__Problem description__
A word-for-word copy of the data, with no images, is the required answer.

** Opening Data segment block **

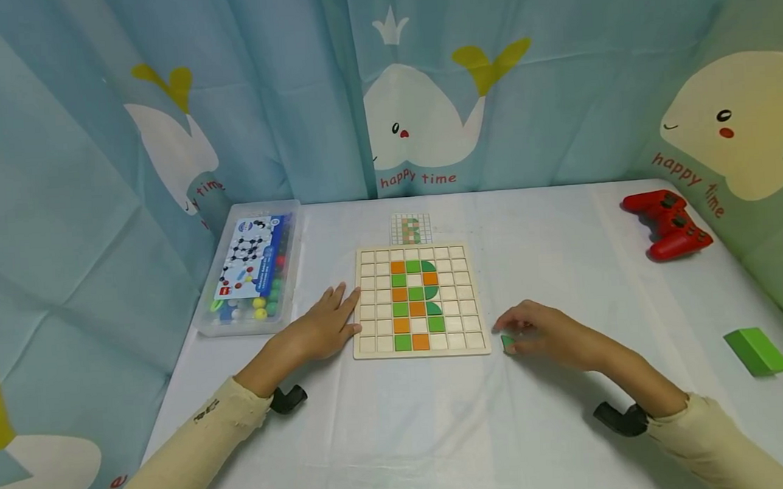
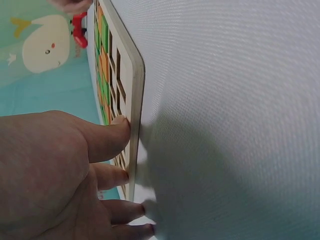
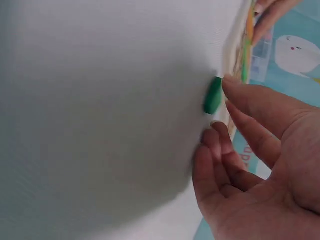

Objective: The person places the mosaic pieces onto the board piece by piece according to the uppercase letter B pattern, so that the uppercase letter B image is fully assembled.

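My left hand [image 1: 325, 325] rests at the left edge of the wooden grid board [image 1: 377, 357], fingers spread. In the left wrist view its thumb [image 2: 112, 137] touches the board's rim. Square orange and green tiles and several dark green curved tiles fill some cells in the middle columns. Just right of the board, my right hand [image 1: 545, 332] is low over the table with bent fingers around a small dark green tile [image 3: 213, 96]. The thumb tip is right at one end of that tile, and a gap shows between it and the other fingertips in the right wrist view.
A small pattern card [image 1: 411, 229] lies behind the board. To the left is a clear plastic box [image 1: 246, 322] of coloured balls with a printed sheet. A red game controller [image 1: 668, 224] and a green block [image 1: 758, 351] lie on the right. Whale-printed curtains surround the table.
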The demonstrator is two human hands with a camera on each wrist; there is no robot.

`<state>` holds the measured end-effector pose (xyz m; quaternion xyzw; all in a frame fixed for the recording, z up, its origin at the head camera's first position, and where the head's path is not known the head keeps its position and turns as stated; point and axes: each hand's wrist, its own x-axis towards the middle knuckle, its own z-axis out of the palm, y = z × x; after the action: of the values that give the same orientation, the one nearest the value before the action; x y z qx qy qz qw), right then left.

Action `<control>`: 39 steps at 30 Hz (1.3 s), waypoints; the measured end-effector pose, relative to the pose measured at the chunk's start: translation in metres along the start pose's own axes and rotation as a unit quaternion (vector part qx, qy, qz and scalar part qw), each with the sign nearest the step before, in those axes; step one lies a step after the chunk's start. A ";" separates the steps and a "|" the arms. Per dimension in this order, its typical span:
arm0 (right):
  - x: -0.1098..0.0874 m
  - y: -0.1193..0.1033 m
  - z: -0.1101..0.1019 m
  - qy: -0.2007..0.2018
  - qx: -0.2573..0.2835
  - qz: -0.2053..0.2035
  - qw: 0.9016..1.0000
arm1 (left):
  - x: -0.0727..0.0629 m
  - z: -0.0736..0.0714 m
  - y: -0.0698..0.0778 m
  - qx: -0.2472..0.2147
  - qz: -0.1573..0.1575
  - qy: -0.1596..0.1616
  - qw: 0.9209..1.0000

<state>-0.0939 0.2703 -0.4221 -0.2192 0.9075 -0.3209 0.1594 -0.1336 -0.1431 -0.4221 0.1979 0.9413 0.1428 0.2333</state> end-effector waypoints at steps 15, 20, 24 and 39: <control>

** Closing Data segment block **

__Answer__
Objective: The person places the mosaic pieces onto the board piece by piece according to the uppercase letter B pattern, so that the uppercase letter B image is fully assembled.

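My left hand [image 1: 325, 325] rests at the left edge of the wooden grid board [image 1: 377, 357], fingers spread. In the left wrist view its thumb [image 2: 112, 137] touches the board's rim. Square orange and green tiles and several dark green curved tiles fill some cells in the middle columns. Just right of the board, my right hand [image 1: 545, 332] is low over the table with bent fingers around a small dark green tile [image 3: 213, 96]. The thumb tip is right at one end of that tile, and a gap shows between it and the other fingertips in the right wrist view.
A small pattern card [image 1: 411, 229] lies behind the board. To the left is a clear plastic box [image 1: 246, 322] of coloured balls with a printed sheet. A red game controller [image 1: 668, 224] and a green block [image 1: 758, 351] lie on the right. Whale-printed curtains surround the table.
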The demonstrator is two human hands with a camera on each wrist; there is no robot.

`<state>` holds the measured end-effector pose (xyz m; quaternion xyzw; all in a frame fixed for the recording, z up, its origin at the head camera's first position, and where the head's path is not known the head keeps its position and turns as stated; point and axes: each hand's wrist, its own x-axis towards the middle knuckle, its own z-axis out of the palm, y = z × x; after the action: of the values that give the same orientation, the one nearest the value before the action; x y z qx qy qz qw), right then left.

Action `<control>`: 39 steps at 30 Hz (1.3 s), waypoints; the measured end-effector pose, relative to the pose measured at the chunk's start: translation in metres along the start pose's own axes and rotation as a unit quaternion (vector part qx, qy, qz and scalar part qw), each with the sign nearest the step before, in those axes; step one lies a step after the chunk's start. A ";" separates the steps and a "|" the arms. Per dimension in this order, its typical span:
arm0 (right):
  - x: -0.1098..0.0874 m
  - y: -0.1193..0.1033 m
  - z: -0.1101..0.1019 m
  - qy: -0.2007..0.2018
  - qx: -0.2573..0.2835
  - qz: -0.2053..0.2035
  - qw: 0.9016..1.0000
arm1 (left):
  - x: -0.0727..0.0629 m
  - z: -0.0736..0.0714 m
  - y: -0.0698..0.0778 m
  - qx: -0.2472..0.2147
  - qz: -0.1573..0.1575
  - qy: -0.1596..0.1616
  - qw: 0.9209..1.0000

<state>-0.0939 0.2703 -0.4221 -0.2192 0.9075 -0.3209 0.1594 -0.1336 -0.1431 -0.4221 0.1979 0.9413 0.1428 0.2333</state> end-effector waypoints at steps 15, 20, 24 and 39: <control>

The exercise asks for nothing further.